We then explored how all of this data can be leveraged together to improve three key aspects of eCommerce for fashion retailers: Search, Marketing, and Design. We covered how both Search and Marketing can be improved with new levels of customization, what we call personalized customer experience optimization, or personalized CEX.
The topic of Part 2 is Design. And not just design, but crowdsourced design.
CrowdANALYTIX’ model is already based on crowdsourcing of a different kind. We optimize our AI models by using a global network of more than 25,000 data scientists to create them: hundreds or thousands of data scientists compete against each other to produce accurate models. Clients can then compare thousands of different approaches quickly, with the confidence that biases have been avoided in the process. This is the only model that provides an efficient and cost-effective way of getting many data scientists to work independently on the exact same problem.

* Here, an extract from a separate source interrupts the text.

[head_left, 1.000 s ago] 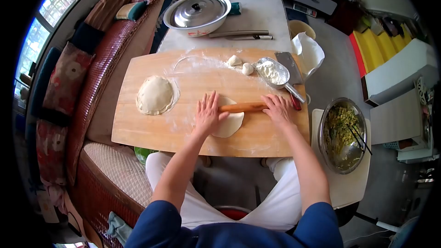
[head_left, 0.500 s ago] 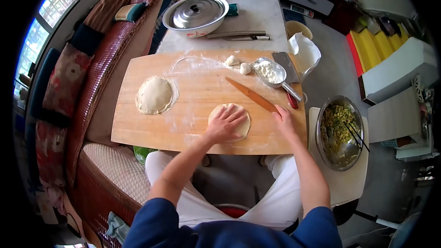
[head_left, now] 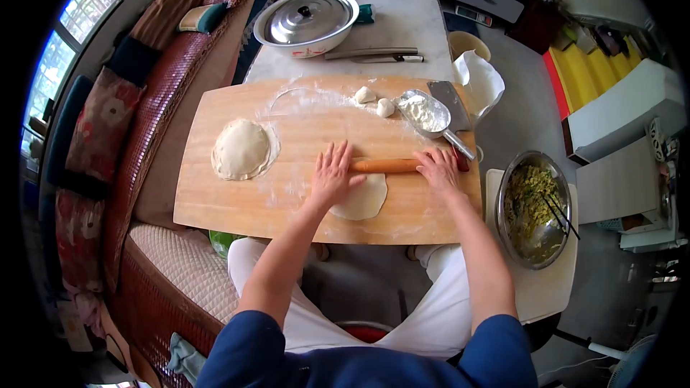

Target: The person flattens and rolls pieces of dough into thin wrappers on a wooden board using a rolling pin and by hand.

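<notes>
The rolling pin (head_left: 388, 166) lies level across the upper edge of a flat round of dough (head_left: 365, 201) on the wooden board (head_left: 287, 212). At the pin's left end is my left hand (head_left: 333, 176), palm down with fingers spread, partly over the dough. My right hand (head_left: 438, 171) rests flat on the pin's right end, its fingers apart. Farther left on the board sits a large domed, layered dough round (head_left: 242, 149). Two small dough balls (head_left: 365, 95) lie near the board's far edge, beside a metal scoop (head_left: 425, 113) of flour.
Behind the scoop lies a cleaver (head_left: 451, 104). A lidded pot (head_left: 307, 21) and a knife (head_left: 388, 59) are on the table (head_left: 402, 0) beyond the board. To the right stands a metal bowl (head_left: 534, 208) of chopped filling with chopsticks. A white bag (head_left: 480, 82) is at the board's far right.
Half a second ago the pin was slanted in my right hand while my left lay on the dough. Now the pin is level over the dough, with both hands at its ends.
</notes>
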Available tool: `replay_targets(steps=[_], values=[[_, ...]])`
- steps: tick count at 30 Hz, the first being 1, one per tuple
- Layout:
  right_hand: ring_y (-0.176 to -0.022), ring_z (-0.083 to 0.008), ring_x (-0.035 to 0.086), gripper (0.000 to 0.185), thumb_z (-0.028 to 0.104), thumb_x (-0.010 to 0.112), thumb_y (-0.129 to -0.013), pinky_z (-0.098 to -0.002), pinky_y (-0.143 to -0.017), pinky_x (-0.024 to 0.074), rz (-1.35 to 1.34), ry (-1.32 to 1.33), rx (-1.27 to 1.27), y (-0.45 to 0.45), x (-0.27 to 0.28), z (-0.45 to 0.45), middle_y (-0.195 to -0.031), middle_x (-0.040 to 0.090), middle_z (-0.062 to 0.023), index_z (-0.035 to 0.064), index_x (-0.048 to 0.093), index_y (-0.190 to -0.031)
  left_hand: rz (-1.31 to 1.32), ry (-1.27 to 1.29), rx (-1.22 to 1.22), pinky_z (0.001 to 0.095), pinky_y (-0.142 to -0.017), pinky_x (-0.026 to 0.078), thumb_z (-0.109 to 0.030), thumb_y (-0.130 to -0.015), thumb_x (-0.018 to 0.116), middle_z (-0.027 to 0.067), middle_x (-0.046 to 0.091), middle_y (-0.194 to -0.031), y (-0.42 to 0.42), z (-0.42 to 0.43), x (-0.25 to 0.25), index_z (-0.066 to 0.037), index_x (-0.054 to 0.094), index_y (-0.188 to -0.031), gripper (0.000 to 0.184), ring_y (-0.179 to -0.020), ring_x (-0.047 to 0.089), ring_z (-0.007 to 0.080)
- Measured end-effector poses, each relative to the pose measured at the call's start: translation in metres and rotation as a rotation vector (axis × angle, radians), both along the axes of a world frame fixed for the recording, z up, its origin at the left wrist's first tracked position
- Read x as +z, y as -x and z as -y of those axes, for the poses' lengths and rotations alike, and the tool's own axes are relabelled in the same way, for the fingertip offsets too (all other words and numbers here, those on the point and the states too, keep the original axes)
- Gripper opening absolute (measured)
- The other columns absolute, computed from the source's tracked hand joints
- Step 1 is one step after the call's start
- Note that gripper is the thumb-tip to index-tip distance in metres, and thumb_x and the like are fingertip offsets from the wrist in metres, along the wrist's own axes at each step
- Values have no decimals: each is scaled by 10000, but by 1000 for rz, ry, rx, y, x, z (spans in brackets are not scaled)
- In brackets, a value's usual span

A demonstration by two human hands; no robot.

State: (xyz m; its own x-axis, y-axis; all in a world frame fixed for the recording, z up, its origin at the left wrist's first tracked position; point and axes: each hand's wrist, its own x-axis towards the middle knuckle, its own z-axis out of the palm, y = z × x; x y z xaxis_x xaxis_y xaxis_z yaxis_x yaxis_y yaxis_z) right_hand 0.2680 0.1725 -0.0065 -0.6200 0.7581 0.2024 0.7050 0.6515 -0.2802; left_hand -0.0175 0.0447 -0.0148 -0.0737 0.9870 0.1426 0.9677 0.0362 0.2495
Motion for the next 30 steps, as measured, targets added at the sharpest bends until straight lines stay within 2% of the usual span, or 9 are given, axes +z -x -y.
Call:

How can crowdsourcing be applied to product design in the fashion industry?
In short, by presenting audiences with variations in color and style of the items they show interest in. This relies on already having “customer clusters” established, as discussed in Part1 of this article. If a customer cluster with interests that align in women’s dressy shoes, for example, has been established, this cluster can be used to determine the best future colors and design options for similar products.
This customer cluster might be presented with several options while shopping for a single item in the “women’s dressy shoes” category. The shape of the shoe might be identical, but the customers are given the choice between a 3-inch heel, a 6-inch heel, and a kitten heel. Or they are given the choice between a black patent leather, a metallic silver, and a soft pink. The likes and dislikes that these customers display in selecting these options can be leveraged to improve the future adoption rate (in this instance, purchase) of women’s dressy shoes by catering specifically to customer needs and desires.
In the traditional design process, which involves teams of designers researching and collaborating on various ideas, most fashion retailers see only a 15% adoption rate after a 10+ month lifecycle. Using this crowdsourced design model, the average retailer sees a 70% uptick in adoption rate after a life cycle of only 5 months, cutting time in half and increasing adoption rate by almost 130%.